В кустах кто-то закопошился.

— Иди, миленькая, не бойся! На-на-на!.. Сюда!.. — повторял Павел.

Из-под листьев недоверчиво высунулась белая остроносая морда с чутко настороженными торчками черных ушей.

— Да это же Найда! — воскликнул Павел.

Услышав свою кличку, собака наконец поборола нерешительность и пугливость, медленно, робко подошла к Павлу. Тот ласково потрепал ее по груди. Она взвизгнула, подпрыгнув, лизнула его лицо и бросилась ластиться ко всем полевикам, радостно помахивая круто загнутым кренделем хвоста. На шее у нее болтался обрывок веревки.

— Эх ты, трусишка! Еще чуточку — и застрелили бы тебя, Найдушенька, как зверя лесного! — приговаривал Павел, заботливо поглаживая ее худые, ребристые бока. — Прячешься, пужаешься, бедняжка, а вдруг не примут, вдруг прогонят к твоему злому лиходею. Не бойся, Найдушечка, мы тебя в обиду не дадим! Ишь ты, горемычная, совсем одичала! И ужасть как изголодалась.

Собака преданно смотрела в глаза Павлу.

Конюх рассказал, что у него была умная сибирская лайка, но ее случайно убил городской «охотник», приняв со страху за медведя. А Найда принадлежит односельчанину Силину Косорукому — хитрому, вороватому мужичишке, очень свирепому хапуге.

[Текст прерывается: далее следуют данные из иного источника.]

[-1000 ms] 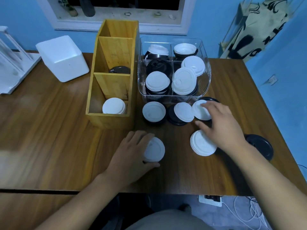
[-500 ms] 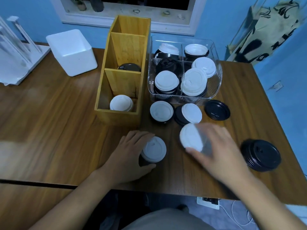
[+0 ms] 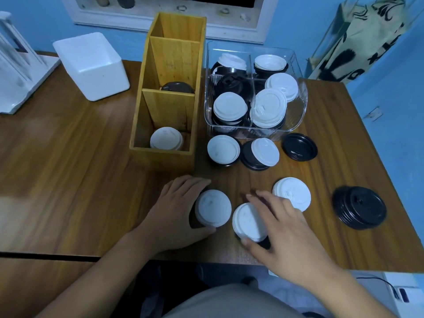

Перед походом в тайгу Павел попросил у него отпустить собаку на лето к геологам, но Силин ни за что не согласился. Мало того, опасаясь, как бы она сама не удрала за караваном лошадей, он запер ее в дровяном сарае. И вот все-таки лайка сбежала от ненавистного хозяина, последовав за нашим караваном.